Ich feierte meinen dreiundvierzigsten Geburtstag. Ich erhielt Post an diesem Tag. Ein Orden. Für beispiellose Tapferkeit bei der Verteidigung der Dreckshöhe. Nicht für Älter, den ich geborgen hatte, nicht für den Peregrin, nicht für meine Verletzung. Nein, für die Dreckshöhe. Nach drei Tagen erhielt ich eine weitere Auszeichnung. Eine Anstecknadel. Von meiner Versicherung. Für fünfundzwanzig Jahre unfallfreies Fahren. Schwer zu sagen, welche mir mehr bedeutete. Die zweite schien jedenfalls die lustigere zu sein. Ich steckte sie mir an und lachte. Ich lachte und lachte, konnte gar nicht mehr aufhören. Den Rest weiß ich kaum. Die Schwestern wurden wohl besorgt, holten zwei Pfleger. Ich reagierte etwas ungehalten darauf berührt zu werden. Zwei gebrochene Finger und eine Nase waren die Folge. Ich rastete aus, zerlegte zur Freude meiner Bettnachbarn das halbe Zimmere, ehe man mich stoppte. Das war ´s. Man verdonnerte mich zur Psychotherapie bei Oberstabsarzt Bernd. Was ich davon halte, hab ich Dir ja schon zu Beginn geschrieben. Ich hab ´s überlebt, bin raus und freue mich auf meinen Genesungsurlaub. Na ja, eigentlich hab ich auch ein bisschen Angst davor...

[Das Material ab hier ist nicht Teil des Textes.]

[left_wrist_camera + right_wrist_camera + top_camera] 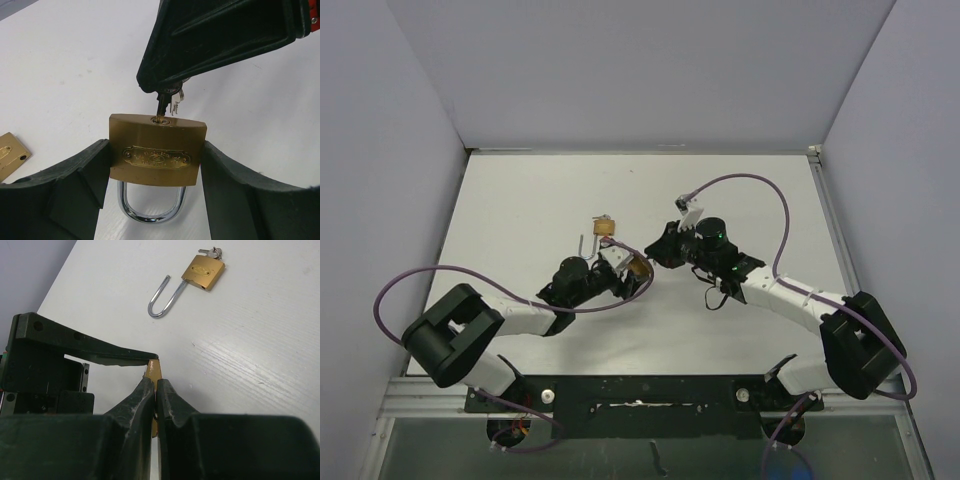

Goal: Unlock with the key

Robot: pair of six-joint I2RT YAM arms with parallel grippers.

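Near the centre of the white surface (520, 200), the two arms meet tip to tip. The left tool (156, 165) is clamped on a rectangular brass padlock (157, 150), with one black finger pressed against each side of the body. In the left wrist view the lock sits in the lower middle of the frame, its oval nameplate facing the camera. Its chrome shackle (150, 212) hangs below, and both legs run up into the body. A dark metal key (162, 104) stands in the keyhole on the lock's upper face. The key's head is pinched by the right tool (155, 385), which comes in from the upper right of that frame, its fingers pressed together on the head. A couple of small silver keys (176, 102) dangle just behind the inserted one. In the right wrist view, only a thin brass edge of the held lock shows above the closed fingertips, with a finger of the left tool lying across the left of the frame. A second brass padlock (202, 271) lies flat on the surface in the upper middle of that view, well apart from both tools. Its curved steel shackle (165, 297) is swung open toward the lower left, and a small bunch of keys (212, 251) sits at its top edge.
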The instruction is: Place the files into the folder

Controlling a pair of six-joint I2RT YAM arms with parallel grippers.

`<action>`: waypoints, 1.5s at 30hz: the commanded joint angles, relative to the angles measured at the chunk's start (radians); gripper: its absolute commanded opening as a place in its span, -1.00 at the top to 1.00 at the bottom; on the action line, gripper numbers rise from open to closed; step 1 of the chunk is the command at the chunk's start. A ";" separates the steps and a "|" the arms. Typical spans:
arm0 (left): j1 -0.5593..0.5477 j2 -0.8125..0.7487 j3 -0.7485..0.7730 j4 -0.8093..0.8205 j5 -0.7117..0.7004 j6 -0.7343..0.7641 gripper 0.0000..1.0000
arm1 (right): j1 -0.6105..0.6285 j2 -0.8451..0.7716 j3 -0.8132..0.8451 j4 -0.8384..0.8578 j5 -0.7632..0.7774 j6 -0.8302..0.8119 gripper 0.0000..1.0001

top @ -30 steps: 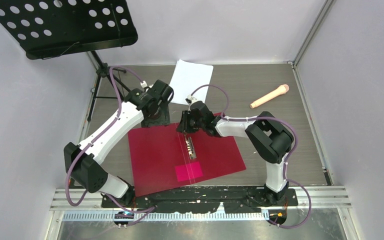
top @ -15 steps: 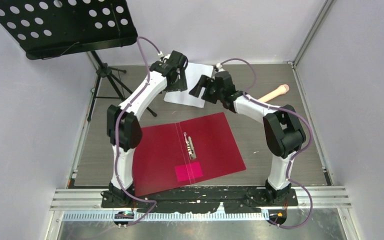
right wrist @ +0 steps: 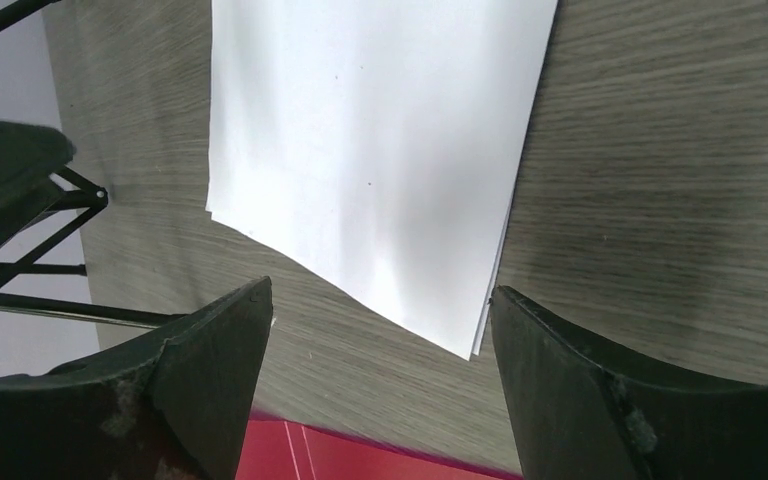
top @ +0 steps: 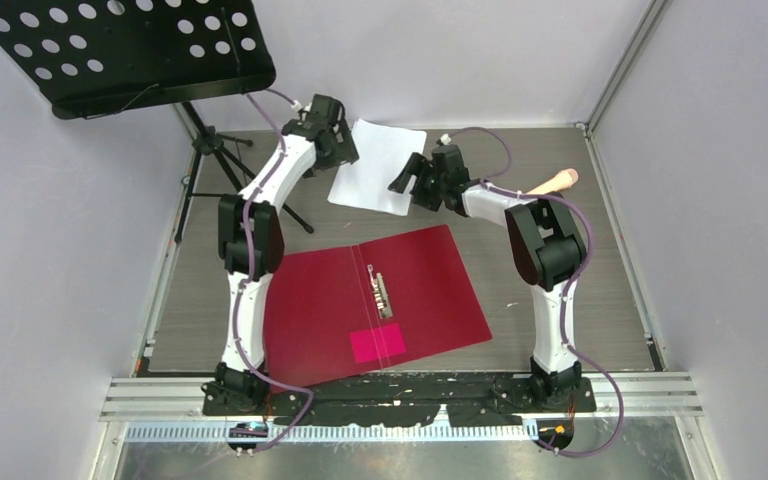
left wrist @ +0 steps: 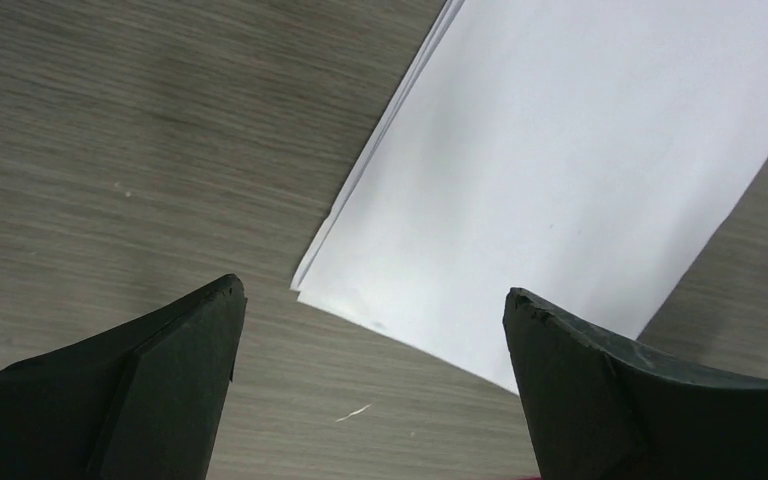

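Top external: files (top: 378, 165) lie flat beyond the open folder (top: 310, 310). Left gripper (left wrist: 372, 290) and right gripper (right wrist: 380, 290) hover over their near corners, fingers apart (nothing held). We'd pinch one edge, catching every sheet.

We see a robotics lab test cell: plain pale walls (top: 50, 280) box in a wood-grain table (top: 615, 280), two cabled robot arms (top: 245, 300) stand bolted to a metal rail (top: 410, 398) at its near edge, and a black music stand (top: 120, 45) rises far left.
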 commanded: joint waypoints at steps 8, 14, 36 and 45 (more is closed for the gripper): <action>0.088 0.152 0.047 0.118 0.303 -0.293 -0.99 | -0.008 0.028 0.074 0.009 0.036 0.001 -0.73; 0.101 0.169 0.014 0.090 0.328 -0.462 -0.82 | -0.008 0.025 0.069 -0.002 0.046 -0.010 -0.74; 0.013 0.134 -0.031 -0.030 0.335 -0.502 -0.52 | -0.032 -0.023 0.072 -0.071 0.042 -0.075 -0.76; 0.012 0.117 -0.027 -0.009 0.350 -0.414 -0.47 | -0.083 -0.063 0.145 -0.140 0.092 -0.166 -0.79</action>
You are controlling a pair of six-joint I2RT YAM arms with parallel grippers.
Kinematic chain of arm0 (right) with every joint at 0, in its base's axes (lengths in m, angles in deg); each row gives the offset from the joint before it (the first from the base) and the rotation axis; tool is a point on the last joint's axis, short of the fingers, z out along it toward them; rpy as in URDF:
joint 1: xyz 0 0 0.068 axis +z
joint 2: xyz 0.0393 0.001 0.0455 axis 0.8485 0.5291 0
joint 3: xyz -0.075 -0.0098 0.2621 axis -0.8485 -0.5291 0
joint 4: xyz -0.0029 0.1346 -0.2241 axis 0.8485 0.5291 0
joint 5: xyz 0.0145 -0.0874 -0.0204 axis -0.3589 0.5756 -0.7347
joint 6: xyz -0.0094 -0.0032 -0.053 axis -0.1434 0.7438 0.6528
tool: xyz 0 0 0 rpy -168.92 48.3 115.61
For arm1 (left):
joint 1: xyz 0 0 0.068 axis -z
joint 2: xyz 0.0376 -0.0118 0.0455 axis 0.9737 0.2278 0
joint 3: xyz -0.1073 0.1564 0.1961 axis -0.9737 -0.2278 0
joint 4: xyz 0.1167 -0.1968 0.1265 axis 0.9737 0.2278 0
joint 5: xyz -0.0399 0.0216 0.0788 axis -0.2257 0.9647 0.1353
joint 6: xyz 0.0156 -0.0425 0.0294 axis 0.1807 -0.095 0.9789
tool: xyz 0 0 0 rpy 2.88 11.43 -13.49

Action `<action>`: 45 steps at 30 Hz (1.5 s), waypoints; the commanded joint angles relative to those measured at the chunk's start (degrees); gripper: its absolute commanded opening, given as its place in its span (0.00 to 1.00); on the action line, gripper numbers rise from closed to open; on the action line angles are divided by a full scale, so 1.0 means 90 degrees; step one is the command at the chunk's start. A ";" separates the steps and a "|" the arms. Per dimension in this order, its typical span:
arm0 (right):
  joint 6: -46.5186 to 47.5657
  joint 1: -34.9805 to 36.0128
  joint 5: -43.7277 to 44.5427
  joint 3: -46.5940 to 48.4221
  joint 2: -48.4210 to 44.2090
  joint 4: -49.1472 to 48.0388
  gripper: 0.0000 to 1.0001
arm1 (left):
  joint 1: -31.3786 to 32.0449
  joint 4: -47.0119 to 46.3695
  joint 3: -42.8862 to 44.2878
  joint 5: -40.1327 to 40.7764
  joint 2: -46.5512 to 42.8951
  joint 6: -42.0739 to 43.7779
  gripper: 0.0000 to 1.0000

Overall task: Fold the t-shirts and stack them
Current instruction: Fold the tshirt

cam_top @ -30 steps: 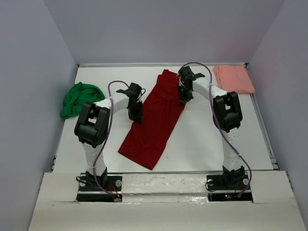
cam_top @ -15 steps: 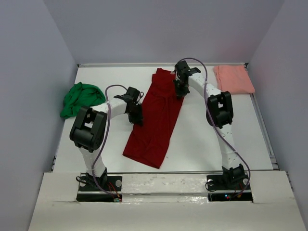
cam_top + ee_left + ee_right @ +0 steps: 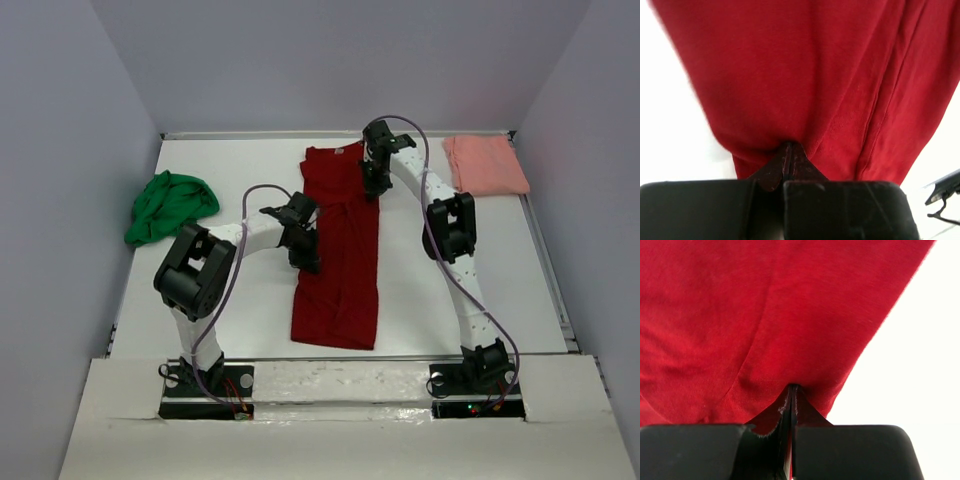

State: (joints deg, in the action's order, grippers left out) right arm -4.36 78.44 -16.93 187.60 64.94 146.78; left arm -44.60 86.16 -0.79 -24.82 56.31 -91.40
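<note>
The dark red t-shirt (image 3: 340, 255) lies as a long strip down the middle of the white table, from the back edge toward the front. My left gripper (image 3: 306, 260) is shut on its left edge about halfway down; the wrist view shows the red t-shirt (image 3: 805, 85) pinched at the left gripper (image 3: 788, 146). My right gripper (image 3: 372, 188) is shut on the shirt's upper right edge, where the red t-shirt (image 3: 765, 315) bunches into the right gripper (image 3: 792, 388). The green t-shirt (image 3: 168, 205) is crumpled at the left. The salmon pink t-shirt (image 3: 485, 163) lies folded at the back right.
The white table (image 3: 470, 290) is walled by pale panels at left, right and back. Both arm bases (image 3: 205, 385) sit on the near ledge. A cable loops over each arm.
Both grippers have swung the red shirt from a slant to nearly straight: its lower end moved right, its top moved left. The left gripper moved right and nearer; the right one shifted slightly left and back.
</note>
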 commanded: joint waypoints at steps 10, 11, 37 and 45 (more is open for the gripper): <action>0.0374 -0.0302 -0.0302 -0.0043 0.0291 -0.0074 0.00 | 0.0775 0.0657 0.0666 0.0111 0.0775 -0.0250 0.00; 0.0365 -0.0302 -0.0283 -0.0111 0.0301 -0.0074 0.00 | 0.0746 0.0687 0.0695 0.0140 0.0775 -0.0241 0.00; 0.0521 -0.0243 0.0967 -0.1547 -0.1856 -0.0884 0.27 | 0.0052 0.1175 0.1311 0.0620 -0.0269 0.0034 0.00; 0.0307 -0.0243 0.1026 -0.1546 -0.2198 -0.0680 0.28 | 0.0345 0.1166 0.1115 0.0677 -0.0708 -0.0084 0.00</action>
State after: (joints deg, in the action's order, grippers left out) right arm -0.62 76.12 -8.71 174.27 49.92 141.51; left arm -42.81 95.38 9.46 -19.14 54.54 -91.95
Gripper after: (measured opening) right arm 0.275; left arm 0.011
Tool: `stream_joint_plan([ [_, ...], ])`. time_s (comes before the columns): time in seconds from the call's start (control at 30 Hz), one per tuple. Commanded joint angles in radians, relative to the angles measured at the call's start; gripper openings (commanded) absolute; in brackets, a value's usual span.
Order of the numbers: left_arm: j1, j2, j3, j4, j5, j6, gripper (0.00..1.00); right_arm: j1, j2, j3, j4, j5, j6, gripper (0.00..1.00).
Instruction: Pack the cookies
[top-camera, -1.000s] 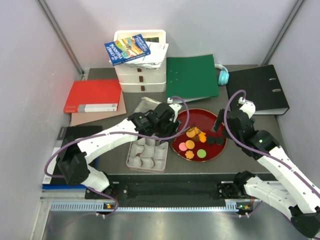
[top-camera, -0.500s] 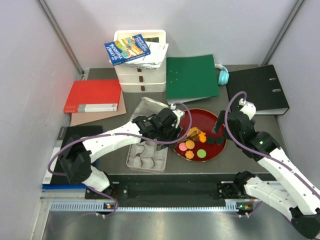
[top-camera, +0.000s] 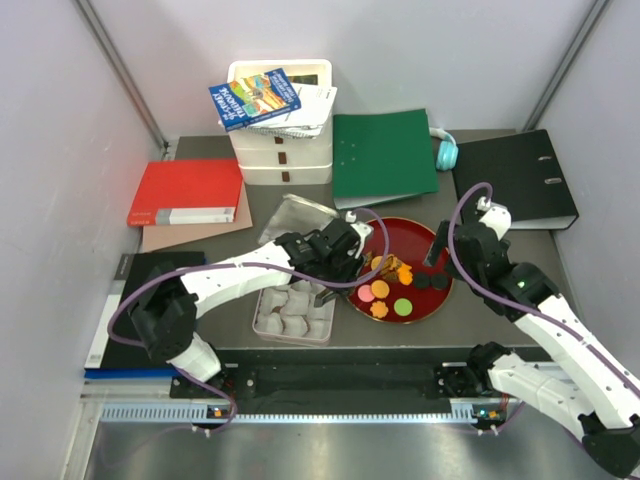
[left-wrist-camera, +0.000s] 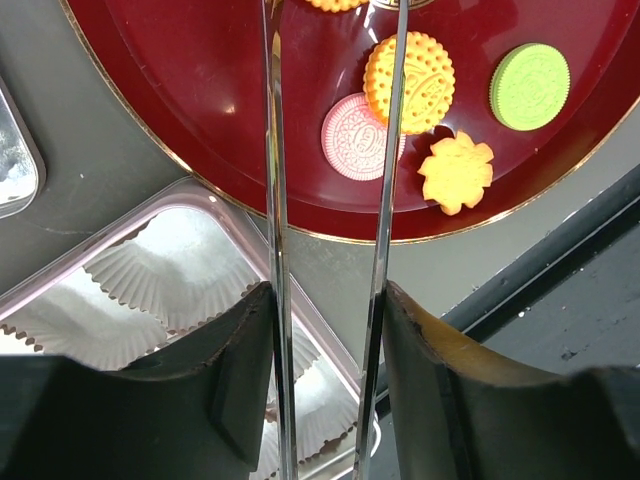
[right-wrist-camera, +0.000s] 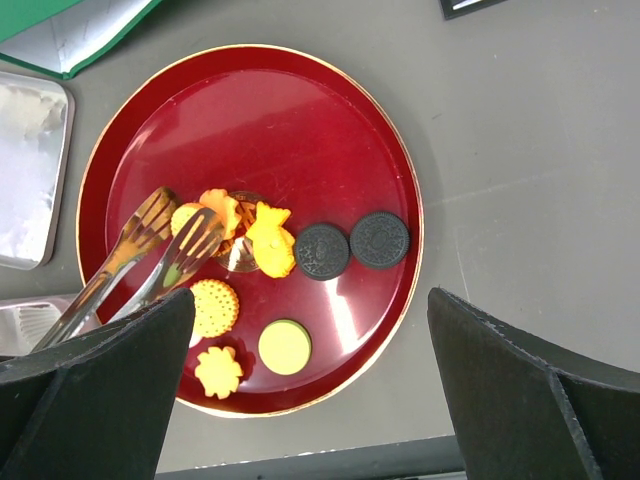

Der Aufruf für meine Passage durchs Portal kam aus den Hallenlautsprechern. Ich stand auf, zerknüllte den Brief und warf ihn in den Papierkorb. Durch die Zensur wäre der ohnehin nicht gekommen. Ich packte meine Sachen, nahm mir fest vor, Älter eine Postkarte zu schreiben und machte mich auf den Weg durchs Portal.